* _REQUIRED WORK_
Could you reproduce, word for word, everything below from the line containing "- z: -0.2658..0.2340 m" down to the line containing "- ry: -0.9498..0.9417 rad", with both of those lines included and no others?

* _RECORDED INFORMATION_
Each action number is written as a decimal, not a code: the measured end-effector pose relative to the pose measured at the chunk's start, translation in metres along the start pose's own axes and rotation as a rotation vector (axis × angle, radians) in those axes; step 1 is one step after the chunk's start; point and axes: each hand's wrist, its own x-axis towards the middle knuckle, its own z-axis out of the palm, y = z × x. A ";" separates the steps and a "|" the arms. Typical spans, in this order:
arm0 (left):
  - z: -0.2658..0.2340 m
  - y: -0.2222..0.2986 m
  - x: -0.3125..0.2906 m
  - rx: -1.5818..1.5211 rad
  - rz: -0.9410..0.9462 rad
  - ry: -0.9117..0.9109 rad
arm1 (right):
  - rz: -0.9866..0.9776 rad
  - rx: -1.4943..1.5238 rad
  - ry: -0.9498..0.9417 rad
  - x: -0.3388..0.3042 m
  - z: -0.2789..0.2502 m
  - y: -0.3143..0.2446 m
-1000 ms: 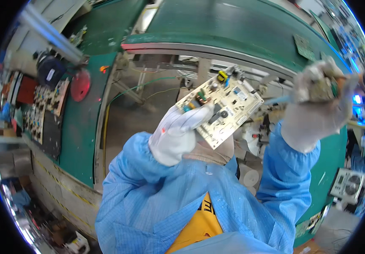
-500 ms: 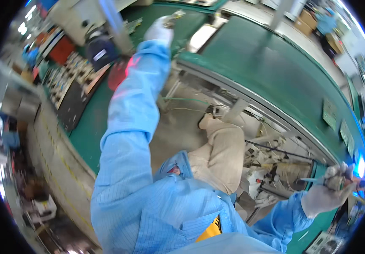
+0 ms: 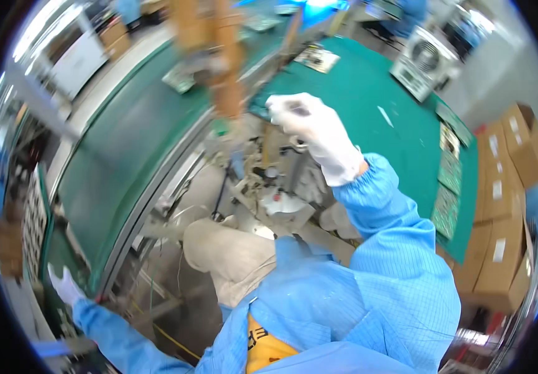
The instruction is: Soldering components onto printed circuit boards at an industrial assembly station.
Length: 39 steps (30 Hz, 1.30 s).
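Note:
My right hand (image 3: 314, 129), in a white glove, is raised in front of me above the edge of the green bench mat (image 3: 375, 106). Its fingers are closed around a small dark tool (image 3: 296, 111) that is mostly hidden. My left arm, in a blue sleeve, stretches far out to the lower left. My gloved left hand (image 3: 63, 284) rests by the edge of the green conveyor belt (image 3: 113, 162) with its fingers apart and nothing visible in it. It is small and blurred there.
Green circuit boards (image 3: 450, 181) lie in a row along the mat's right edge, with stacked cardboard boxes (image 3: 506, 187) beyond. A grey fan unit (image 3: 422, 59) stands at the back. A blurred orange post (image 3: 225, 62) rises ahead. More boards (image 3: 32, 212) sit far left.
The view has swung to the right. My left hand no longer holds the circuit board and has dropped to the lower left. My right hand has come up to the middle.

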 end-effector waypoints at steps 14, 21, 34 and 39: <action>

* _RESPONSE_
  - z: -0.2658..0.2340 m
  - y: -0.2222..0.2986 m
  - x: -0.3125..0.2906 m
  - rx: -1.5818..1.5211 rad
  - rz: -0.9410..0.9462 rad
  - ry: -0.9117..0.9109 rad
arm1 (right):
  - rz: -0.9866..0.9776 rad
  - rx: -1.4943..1.5238 rad
  - ry: -0.9498..0.9417 rad

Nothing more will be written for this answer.